WHAT YOU WILL DO: Looking at the data below, how many lines include the word "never"? Respond with the number only.

THE INPUT:
════════════════
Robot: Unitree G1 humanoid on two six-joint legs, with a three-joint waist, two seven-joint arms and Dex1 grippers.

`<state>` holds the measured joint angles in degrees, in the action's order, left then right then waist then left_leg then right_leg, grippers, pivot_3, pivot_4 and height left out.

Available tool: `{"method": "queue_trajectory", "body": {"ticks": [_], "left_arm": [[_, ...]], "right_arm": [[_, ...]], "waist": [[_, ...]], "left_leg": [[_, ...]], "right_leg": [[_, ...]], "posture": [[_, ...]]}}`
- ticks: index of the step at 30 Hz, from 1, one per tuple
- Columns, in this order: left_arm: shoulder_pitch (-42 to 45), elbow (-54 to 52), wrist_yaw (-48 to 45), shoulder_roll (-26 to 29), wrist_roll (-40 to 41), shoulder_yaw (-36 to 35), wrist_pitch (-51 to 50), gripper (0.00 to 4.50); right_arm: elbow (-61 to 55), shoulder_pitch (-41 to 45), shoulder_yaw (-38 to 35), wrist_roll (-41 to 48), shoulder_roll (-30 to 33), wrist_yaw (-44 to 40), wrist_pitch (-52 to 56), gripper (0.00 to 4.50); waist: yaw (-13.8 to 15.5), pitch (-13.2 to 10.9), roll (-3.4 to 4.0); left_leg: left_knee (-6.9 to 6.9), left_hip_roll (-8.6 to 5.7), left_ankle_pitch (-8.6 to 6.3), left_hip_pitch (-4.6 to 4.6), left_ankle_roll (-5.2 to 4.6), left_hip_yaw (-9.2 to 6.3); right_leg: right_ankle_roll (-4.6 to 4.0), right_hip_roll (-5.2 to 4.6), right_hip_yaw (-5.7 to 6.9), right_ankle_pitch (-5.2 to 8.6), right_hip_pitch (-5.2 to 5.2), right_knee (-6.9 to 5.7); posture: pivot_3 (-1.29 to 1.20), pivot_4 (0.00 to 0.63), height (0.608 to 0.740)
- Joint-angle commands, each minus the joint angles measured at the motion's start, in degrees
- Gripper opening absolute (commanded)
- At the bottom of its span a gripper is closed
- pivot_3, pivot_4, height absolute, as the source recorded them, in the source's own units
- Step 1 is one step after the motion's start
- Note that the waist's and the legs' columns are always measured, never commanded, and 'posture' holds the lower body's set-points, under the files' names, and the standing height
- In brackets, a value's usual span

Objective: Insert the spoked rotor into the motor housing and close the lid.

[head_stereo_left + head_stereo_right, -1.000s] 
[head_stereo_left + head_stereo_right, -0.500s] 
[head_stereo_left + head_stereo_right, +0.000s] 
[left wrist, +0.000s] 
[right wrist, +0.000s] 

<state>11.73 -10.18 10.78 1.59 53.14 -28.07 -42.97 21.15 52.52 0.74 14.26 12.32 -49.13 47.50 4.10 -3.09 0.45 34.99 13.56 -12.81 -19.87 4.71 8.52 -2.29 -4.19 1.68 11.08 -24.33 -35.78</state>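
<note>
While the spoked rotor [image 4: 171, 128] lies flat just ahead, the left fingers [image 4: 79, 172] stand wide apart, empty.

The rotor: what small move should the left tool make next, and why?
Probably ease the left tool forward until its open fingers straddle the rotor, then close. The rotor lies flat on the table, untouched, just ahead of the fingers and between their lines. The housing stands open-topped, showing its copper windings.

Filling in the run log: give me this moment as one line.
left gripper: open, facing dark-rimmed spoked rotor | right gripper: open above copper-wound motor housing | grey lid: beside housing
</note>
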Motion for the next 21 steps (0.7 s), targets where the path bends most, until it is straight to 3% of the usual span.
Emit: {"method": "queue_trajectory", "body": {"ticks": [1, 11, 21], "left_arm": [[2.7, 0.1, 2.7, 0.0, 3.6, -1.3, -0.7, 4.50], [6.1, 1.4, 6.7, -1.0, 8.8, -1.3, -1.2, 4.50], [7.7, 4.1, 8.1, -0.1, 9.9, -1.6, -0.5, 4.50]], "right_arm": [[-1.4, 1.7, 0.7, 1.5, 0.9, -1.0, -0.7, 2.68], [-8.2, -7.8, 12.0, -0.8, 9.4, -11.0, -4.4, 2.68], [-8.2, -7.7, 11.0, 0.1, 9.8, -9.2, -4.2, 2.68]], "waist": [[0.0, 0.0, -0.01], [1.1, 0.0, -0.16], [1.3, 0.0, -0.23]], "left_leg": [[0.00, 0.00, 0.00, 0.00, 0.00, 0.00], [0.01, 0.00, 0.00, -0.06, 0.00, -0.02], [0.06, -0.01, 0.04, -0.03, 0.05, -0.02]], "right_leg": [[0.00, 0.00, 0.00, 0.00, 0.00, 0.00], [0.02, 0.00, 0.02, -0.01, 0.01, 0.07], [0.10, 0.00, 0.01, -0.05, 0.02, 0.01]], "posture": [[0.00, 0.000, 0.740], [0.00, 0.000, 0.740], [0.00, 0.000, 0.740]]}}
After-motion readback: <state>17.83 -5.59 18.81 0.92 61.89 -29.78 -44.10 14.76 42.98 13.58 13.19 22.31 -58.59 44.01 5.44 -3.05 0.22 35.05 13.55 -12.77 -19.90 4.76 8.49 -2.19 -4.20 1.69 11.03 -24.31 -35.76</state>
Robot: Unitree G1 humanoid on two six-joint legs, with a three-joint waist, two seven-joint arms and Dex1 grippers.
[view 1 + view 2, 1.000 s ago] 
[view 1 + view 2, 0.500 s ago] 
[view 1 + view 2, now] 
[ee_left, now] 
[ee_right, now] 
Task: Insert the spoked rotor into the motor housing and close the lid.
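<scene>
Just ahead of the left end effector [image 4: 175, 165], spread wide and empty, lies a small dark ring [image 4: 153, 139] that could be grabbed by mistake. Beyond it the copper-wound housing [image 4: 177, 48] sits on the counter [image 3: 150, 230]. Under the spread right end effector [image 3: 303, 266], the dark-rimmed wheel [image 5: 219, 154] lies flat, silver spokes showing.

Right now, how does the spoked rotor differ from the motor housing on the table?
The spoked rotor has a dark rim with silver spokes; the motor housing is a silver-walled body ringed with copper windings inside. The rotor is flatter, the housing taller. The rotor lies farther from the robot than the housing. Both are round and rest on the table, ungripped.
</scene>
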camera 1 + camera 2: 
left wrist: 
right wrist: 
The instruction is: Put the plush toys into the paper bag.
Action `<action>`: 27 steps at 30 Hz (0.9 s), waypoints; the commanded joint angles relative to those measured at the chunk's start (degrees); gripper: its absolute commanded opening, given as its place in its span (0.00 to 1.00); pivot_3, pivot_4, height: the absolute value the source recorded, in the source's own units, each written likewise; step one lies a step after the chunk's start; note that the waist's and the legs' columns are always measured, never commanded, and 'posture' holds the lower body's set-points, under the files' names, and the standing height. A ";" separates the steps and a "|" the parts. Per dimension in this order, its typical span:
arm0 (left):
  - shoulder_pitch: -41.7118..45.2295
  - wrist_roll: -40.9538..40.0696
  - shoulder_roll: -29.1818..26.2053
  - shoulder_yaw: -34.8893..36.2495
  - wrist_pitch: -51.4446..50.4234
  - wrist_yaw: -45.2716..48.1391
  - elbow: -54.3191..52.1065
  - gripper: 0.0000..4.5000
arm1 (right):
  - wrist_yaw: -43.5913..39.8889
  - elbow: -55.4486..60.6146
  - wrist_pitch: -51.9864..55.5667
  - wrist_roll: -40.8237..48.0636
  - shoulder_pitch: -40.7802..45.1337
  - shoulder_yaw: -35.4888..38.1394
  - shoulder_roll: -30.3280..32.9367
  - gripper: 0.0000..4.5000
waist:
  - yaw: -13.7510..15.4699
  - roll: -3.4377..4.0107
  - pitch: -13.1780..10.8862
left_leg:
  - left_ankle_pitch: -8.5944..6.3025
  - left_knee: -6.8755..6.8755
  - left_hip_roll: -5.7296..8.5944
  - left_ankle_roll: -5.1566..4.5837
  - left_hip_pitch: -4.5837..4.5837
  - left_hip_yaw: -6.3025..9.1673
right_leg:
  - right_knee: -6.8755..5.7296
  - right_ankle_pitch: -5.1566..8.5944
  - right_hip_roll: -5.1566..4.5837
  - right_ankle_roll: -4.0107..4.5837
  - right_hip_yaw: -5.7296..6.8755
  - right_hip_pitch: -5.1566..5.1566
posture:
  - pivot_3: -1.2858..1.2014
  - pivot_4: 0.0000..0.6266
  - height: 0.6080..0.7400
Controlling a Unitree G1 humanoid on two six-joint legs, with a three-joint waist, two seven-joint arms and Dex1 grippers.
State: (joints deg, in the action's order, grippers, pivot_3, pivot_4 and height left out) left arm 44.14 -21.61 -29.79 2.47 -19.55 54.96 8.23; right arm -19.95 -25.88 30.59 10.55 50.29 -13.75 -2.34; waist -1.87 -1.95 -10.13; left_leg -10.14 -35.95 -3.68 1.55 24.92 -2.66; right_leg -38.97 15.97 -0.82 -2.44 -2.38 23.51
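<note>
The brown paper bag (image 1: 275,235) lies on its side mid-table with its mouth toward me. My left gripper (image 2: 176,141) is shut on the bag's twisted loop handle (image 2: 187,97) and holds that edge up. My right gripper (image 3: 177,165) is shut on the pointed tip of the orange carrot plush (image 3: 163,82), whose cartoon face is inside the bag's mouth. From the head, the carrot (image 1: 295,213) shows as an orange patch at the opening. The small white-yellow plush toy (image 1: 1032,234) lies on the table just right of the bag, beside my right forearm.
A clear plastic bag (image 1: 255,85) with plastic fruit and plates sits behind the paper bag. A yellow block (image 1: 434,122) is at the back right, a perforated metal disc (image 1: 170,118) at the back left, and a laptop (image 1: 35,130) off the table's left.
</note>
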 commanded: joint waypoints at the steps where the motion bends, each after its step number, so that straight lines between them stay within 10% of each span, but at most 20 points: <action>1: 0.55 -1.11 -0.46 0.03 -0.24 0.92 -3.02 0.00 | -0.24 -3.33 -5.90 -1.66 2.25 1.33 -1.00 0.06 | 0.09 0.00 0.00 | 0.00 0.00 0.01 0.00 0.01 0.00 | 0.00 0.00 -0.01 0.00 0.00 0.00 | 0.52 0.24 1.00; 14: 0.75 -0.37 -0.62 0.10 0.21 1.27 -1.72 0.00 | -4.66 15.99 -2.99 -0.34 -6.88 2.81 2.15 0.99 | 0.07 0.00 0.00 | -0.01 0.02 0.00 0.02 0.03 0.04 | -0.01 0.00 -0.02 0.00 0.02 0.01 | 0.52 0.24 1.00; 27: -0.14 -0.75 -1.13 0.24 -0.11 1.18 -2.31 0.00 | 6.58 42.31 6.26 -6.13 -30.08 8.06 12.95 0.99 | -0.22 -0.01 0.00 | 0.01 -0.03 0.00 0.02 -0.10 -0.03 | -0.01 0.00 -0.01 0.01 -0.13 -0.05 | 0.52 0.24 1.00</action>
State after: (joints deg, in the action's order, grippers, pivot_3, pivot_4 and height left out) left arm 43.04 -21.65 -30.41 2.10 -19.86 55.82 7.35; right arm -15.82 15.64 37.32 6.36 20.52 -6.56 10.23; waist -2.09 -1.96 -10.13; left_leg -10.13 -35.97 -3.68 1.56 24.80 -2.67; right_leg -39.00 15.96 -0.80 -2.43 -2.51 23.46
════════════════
EXERCISE RESPONSE: 2